A newly-released report from Education Reform Now suggests that billions of dollars are being spent each year by families across the country on extra college costs due to high schools graduating students who are unprepared for college life.
The report, “Out of Pocket: The High Cost of Inadequate High Schools and High School Student Achievement on College Affordability,” suggests that despite prerequisite courses, which teach skills that should have been learned in high school and do not offer participants college credit, being taken typically by low-income students and mostly offered at community colleges, most of the cost associated with those courses is handed down to middle-class and upper-income families. The authors report more remedial classes at private nonprofit four-year colleges being taken by students from upper-income families than low-income.
“Out-of- pocket tuition and additional living expense costs for these courses represent an expansive failure of our K-12 education system to prepare students to be ready academically for college on day one.”
According to the report’s findings, about one out of every four students, or half a million, who entered college the fall after high school graduation in 2011 needed to enroll in remedial coursework in their first year enrolled in an institution of higher education. Of that number, 45% were found to come from middle, upper-middle, and high-income families making $48,000 per year or more. While 57% of remedial course participants were enrolled in community colleges, an additional 43% went to public four-year colleges and private nonprofit and for-profit two- and four-year colleges.

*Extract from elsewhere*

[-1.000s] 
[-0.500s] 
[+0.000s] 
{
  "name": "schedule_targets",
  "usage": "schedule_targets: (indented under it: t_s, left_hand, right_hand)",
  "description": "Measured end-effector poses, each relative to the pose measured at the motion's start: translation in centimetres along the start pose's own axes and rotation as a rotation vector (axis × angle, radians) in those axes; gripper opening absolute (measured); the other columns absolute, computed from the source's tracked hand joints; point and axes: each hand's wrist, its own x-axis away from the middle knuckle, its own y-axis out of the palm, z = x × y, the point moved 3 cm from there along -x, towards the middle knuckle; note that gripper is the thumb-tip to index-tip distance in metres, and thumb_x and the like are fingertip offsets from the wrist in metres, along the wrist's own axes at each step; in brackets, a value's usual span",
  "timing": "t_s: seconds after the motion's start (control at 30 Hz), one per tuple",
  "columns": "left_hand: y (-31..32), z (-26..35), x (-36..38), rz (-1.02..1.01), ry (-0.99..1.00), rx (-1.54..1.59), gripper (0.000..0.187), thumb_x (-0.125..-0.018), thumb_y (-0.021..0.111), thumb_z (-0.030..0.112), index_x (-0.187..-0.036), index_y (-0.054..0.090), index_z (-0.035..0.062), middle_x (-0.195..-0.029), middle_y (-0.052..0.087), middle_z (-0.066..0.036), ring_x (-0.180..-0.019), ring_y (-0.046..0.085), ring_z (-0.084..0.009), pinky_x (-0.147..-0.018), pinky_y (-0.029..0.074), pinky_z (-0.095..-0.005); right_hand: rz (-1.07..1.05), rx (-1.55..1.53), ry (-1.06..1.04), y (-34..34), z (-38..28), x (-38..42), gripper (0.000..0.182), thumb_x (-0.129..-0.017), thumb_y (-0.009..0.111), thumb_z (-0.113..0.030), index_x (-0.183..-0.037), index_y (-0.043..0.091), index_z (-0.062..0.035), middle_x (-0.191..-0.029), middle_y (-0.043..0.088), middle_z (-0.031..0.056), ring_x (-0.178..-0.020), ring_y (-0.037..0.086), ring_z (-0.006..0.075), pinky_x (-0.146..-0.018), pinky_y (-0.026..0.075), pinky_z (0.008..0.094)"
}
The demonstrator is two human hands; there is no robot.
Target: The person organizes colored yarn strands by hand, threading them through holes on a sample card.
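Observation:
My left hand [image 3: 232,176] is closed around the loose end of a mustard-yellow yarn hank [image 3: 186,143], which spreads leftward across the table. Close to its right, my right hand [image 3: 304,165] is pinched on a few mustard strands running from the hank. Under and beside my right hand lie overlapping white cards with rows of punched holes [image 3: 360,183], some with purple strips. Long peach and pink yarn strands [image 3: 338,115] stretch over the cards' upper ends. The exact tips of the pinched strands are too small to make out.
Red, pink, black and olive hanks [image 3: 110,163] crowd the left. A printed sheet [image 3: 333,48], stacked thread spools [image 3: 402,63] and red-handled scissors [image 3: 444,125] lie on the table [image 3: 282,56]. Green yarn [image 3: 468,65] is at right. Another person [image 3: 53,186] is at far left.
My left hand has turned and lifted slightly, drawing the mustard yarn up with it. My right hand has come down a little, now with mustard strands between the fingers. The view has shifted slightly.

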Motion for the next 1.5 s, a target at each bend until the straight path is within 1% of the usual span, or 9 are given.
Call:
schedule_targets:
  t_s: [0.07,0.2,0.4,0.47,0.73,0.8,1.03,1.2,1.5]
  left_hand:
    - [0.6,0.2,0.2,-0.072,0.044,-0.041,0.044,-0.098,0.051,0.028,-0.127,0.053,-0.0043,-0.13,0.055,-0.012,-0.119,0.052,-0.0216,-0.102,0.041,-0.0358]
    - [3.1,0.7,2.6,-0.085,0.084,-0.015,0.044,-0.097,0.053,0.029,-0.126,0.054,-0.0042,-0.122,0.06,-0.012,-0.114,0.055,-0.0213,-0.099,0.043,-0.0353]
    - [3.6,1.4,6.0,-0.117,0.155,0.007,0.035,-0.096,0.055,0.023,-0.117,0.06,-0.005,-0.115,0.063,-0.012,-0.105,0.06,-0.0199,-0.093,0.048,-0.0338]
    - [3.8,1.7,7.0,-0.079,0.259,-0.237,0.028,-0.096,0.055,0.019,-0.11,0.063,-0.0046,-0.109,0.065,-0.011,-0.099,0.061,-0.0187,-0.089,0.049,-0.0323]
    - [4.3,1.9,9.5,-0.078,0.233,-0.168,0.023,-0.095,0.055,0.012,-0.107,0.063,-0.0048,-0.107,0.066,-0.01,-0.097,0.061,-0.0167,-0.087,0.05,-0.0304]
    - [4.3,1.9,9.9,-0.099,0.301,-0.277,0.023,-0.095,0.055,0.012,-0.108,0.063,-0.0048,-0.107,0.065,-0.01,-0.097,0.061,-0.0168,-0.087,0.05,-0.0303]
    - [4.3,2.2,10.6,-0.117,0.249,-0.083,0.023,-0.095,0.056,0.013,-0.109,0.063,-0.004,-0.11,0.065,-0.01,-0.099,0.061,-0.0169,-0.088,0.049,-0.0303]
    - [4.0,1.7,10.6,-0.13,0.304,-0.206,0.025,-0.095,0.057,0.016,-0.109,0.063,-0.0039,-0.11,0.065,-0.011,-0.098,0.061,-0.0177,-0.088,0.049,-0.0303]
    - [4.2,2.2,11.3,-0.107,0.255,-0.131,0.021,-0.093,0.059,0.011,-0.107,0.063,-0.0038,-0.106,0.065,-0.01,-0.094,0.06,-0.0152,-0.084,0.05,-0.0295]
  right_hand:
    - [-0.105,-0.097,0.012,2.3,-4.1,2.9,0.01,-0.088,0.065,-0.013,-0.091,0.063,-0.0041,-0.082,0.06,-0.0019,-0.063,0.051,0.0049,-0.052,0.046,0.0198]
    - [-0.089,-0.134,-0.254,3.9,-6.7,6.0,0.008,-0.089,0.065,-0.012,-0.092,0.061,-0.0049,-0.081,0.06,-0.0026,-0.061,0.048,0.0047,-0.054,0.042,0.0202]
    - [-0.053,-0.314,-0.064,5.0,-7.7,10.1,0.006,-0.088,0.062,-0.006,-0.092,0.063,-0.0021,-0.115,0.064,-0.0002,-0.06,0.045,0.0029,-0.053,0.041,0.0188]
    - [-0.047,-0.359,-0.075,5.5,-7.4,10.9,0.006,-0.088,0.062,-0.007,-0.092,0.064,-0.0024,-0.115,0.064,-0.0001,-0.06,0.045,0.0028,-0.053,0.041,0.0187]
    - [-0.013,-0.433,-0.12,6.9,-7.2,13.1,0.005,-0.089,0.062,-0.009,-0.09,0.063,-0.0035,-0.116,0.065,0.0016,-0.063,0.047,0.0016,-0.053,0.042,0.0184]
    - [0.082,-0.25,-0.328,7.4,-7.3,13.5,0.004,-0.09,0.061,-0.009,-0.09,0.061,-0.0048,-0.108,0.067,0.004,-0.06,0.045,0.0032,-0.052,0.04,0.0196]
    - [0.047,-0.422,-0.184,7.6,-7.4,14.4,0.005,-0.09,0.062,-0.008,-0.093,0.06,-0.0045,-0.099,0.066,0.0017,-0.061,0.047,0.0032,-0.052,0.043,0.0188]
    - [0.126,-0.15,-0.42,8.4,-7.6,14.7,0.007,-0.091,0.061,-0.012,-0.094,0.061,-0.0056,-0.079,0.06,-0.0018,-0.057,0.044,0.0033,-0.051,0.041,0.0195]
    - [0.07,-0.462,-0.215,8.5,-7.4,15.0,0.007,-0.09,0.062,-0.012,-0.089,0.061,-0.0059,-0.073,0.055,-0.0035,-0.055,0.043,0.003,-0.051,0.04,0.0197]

On average, students who were underprepared for college reported taking at least two remedial courses in their first year of college. Meanwhile, students from the top percentage of income levels, whose families report incomes of $113,440 or higher, were found to have spent around $12,000 more to study what they should have learned in high school. Across all income levels, over half a million students reported spending an average extra $3,000 and borrowing around $750 for the study of content and skills that should have been learned while in high school.

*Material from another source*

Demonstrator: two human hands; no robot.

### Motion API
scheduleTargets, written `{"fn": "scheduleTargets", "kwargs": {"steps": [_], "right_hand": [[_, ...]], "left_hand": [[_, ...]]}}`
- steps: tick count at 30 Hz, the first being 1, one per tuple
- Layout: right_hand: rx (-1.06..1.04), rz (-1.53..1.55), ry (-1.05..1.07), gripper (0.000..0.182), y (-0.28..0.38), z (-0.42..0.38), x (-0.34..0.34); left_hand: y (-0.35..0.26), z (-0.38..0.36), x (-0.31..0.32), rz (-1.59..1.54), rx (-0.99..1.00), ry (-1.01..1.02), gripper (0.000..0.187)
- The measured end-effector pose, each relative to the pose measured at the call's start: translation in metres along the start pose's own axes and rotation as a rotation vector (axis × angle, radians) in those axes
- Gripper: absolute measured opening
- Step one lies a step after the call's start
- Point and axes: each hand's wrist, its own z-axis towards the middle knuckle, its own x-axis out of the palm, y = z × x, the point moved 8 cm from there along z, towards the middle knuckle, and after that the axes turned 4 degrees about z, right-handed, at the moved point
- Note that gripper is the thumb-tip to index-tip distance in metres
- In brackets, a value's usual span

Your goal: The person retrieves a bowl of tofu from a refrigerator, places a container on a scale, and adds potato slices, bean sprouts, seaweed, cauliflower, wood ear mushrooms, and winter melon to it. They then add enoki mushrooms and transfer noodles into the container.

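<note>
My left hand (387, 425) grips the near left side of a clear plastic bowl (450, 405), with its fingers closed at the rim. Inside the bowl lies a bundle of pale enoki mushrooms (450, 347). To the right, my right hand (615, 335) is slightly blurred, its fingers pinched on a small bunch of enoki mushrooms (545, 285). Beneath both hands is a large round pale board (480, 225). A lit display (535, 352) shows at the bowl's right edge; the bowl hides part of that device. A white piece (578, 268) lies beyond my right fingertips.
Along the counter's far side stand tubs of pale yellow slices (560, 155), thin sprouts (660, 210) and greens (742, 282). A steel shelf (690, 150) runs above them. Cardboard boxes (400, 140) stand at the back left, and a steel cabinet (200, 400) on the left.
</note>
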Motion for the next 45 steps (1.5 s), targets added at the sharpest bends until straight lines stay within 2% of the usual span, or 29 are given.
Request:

In all, $1.5 billion was spent by all families in the 2011-12 school year toward these expenses, while student loan costs associated with first-year remedial coursework increased to over $380 million.
The authors suggest that students who would most benefit from remedial courses should not enroll in private nonprofit or for-profit colleges, as they typically are associated with higher tuition rates and net prices, forcing students to pay and borrow more than they would in a public four-year or two-year college.
They say that students who are unprepared for college are more likely to delay going to college, or even dropping out of school altogether. Students enrolled in their first year of a bachelor’s degree program who also needed to participate in a developmental education course were found to be 74% more likely to drop out of college than their first-year peers who were not enrolled in a remedial course.
Meanwhile, first-year students enrolled in an associate’s degree program and taking a remedial course were found to be 12% more likely to drop out than their peers in the same program who were not taking remedial courses. Those that did graduate typically took 11 months longer to do so than their peers.